I peperoncini hanno origine in Bolivia e in alcune parti del Brasile. Da lì vengono propagati in tutte le Americhe dagli uccelli, immuni all’azione della capsaicina. Gli Atzechi furono i primi ad incorporare il peperoncino nel loro cibo e nei loro rituali religioni, e sono documentate coltivazioni di questa pianta già nel 5500 a.C. Dal nuovo continente il peperoncino giunge in Europa con Cristoforo Colombo, e in seguito viene diffuso in Africa e in Asia, dove in alcuni paesi è ormai parte della tradizione culinaria locale, come successo anche in molte regioni del Sud d’Italia.
Nel 1912 il chimico Wilbur Scoville decise di istituire una scala empirica di “bruciore” causato dalla capsaicina chiamando un gruppo di assaggiatori di peperoncino e sottoponendogli un estratto della sostanza a diverse diluizioni.

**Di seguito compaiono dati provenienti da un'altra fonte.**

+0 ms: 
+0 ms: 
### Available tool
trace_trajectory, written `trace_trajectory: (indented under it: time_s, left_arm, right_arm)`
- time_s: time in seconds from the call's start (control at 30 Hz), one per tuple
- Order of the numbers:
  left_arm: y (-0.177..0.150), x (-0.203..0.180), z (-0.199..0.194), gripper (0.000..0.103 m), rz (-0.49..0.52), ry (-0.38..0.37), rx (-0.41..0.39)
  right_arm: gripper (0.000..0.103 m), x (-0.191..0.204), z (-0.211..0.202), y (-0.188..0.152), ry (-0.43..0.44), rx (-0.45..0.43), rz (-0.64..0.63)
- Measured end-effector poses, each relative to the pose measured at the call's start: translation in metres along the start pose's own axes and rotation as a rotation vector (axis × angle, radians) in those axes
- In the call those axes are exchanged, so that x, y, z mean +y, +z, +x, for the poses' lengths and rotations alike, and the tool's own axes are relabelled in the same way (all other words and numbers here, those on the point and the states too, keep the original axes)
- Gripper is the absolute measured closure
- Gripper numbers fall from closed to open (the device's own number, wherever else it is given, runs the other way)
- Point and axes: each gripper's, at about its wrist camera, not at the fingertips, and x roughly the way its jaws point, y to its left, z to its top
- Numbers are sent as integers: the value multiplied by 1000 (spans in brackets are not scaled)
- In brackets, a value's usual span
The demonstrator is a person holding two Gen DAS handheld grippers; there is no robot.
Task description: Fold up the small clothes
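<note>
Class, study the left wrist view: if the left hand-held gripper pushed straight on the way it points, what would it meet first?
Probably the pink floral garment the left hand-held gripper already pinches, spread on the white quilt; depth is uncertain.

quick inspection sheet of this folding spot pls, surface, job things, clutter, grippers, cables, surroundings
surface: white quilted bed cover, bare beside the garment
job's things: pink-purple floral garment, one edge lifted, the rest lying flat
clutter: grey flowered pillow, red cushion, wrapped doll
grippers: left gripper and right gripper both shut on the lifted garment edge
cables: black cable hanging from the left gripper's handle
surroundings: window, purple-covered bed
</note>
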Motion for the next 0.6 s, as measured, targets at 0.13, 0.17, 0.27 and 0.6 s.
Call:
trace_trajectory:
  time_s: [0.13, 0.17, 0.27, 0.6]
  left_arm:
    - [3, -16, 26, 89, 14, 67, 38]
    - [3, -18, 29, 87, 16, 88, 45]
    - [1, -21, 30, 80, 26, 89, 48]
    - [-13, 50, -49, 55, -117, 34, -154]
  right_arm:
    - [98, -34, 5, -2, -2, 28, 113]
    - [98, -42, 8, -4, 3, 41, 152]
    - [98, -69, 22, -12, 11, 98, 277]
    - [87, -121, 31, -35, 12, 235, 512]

Scoville fissò arbitrariamente la capsaicina pura a 16 milioni di “gradi Scoville”,che indicano il rapporto di diluizione necessario a far perdere piccantezza al peperoncino analizzato.
Il peperone normale è in fondo alla scala, con 0 gradi. Un Jalapeño è solitamente attorno ai 3000 gradi Scoville, mentre il terribile Habanero può superare i 300.000 e si dice venga addirittura raccolto con i guanti.